Ethics@home

This is a week when many readers of the COI Blog are, I imagine, out of the office, and thus an appropriate time to explore connections between ethics in one’s home and business lives.

In “Truth Telling: A Representative Assessment,” published in October by the Institute for the Study of Labor in Bonn, Johannes Abeler, Anke Becker and Armin Falk report on the results of two recent studies in Germany which suggest that individuals who are given an opportunity and motive to lie/cheat are unlikely to do so where the wrongdoing would take place in their home.  That is, individuals were called in their homes and asked to flip a coin – with the understanding that if they reported tails they would be paid a certain amount of money but they would get nothing if the reported heads.  In one version of the experiment, 56% reported heads, a number which presumably reflects a near zero amount of cheating (and maybe underreporting of the profit maximizing result).   The results of a second version were essentially indistinguishable from the first.

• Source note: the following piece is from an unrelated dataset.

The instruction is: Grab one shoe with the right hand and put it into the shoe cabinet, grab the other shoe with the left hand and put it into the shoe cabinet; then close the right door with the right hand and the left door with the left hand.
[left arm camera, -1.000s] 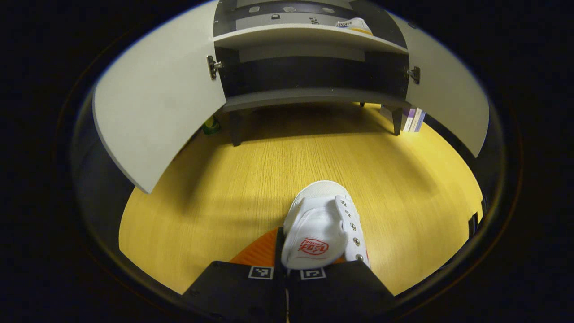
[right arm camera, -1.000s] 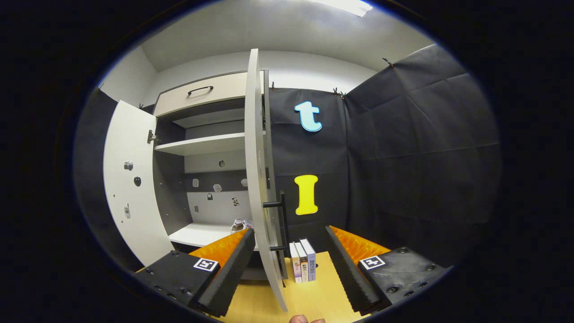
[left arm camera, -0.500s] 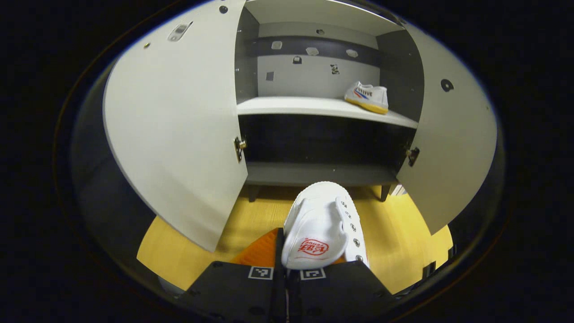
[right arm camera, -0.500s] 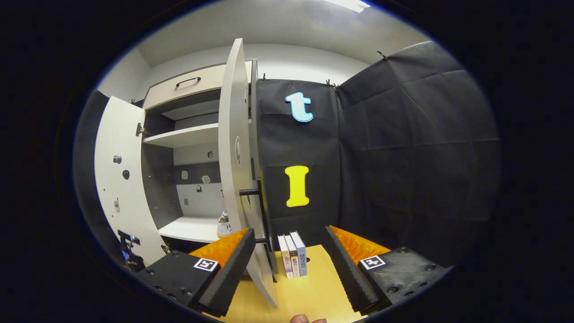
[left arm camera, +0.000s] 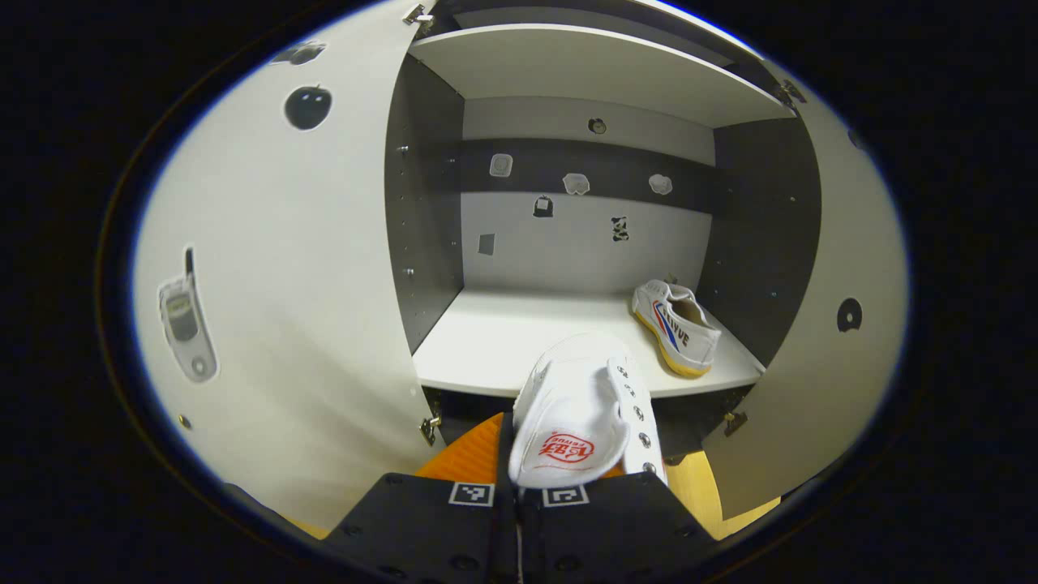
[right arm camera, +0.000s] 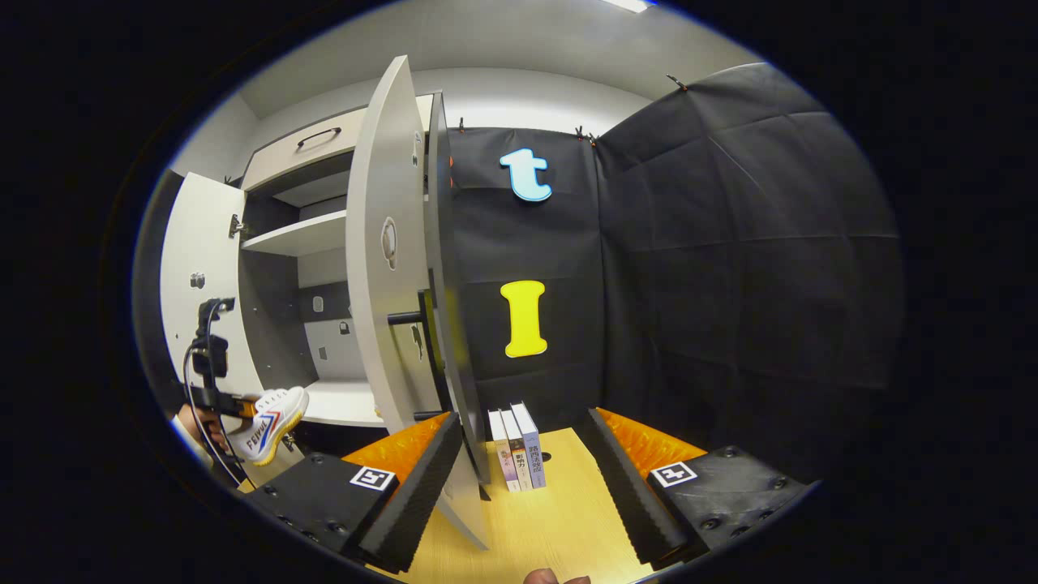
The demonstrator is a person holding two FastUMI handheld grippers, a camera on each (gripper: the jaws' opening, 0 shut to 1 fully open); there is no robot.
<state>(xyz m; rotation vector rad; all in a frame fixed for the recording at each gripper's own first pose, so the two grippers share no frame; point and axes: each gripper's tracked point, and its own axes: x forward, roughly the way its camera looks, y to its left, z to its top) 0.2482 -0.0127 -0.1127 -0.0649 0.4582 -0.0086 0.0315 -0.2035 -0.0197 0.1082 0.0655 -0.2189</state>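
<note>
My left gripper clamps a white canvas shoe before the open white-doored shoe cabinet, while my right gripper stands wide open.

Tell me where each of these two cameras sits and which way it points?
Left gripper view: rides on the left gripper, facing into the open shoe cabinet; its fingers clamp a white shoe, another shoe lies on the shelf.
Right gripper view: rides on the right gripper, facing the right door edge-on, with books beyond; its open fingers show below.
Shared: cabinet, right door, and the held shoe, which the right gripper view sees from the side.
</note>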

What is noteworthy here is that earlier studies on honesty that were conducted in laboratories showed a substantially higher percentage of cheating.  Thus, comparing those results to the new ones suggests that context may have a significant impact on truth telling – and perhaps other forms of ethical conduct.  This is consistent in a broad way with many other behaviorist studies showing how surprisingly malleable we are with respect to ethical conduct.

But can this information be used to promote compliance and ethics in the workplace, or is it interesting but not especially helpful?  At least as a general matter, I expect that C&E training and other communications could evoke the sense of home that seems to engender honesty, although obviously one would need to take care not to go overboard with such an approach.  (Indeed, some training I developed years ago sought to draw this connection,  and I think it was well received.)

Moreover, building on the apparently well-understood need for being truthful at home may be especially important given the relatively tepid endorsement of truthfulness in the workplace that one finds in many companies, including some with otherwise strong C&E programs.  That is, from what I’ve seen over more than twenty years in the field, one finds far less attention in codes of conduct and other C&E communications to the general importance of truthfulness than one would expect.  This shortfall may reflect the commonly held view that some degree of “bluffing” is appropriate in business, as noted in a famous article in the Harvard Business Review.

The benefit of evoking a “domestic” sensibility regarding ethics is that whatever the apparent logic of the bluffing perspective might be in the business realm (and from my perspective, it was never persuasive) on a gut level we are far less likely to accept it in our home lives, where its unsustainability is self-evident to the point of being intuitive (particularly so for parents, but presumably for any type of family member).  That is, whereas one might be aware of successful business careers built on truth bending it is simply impossible to imagine a healthy family life resting on such a foundation, and, I believe this is something that we not only understand intellectually but feel emotionally.

Of course, C&E professionals can also draw upon some very good data showing that in business honesty really is the best policy, such as this study last year by the Corporate Executive Board.   Appealing to one’s colleagues with a direct case should always be the principal approach to promoting business ethics.  But, as with many behaviorist experiments linked to above, this recent study may provide another, and somewhat less obvious, set of tools for enhancing the ethical performance of organizations.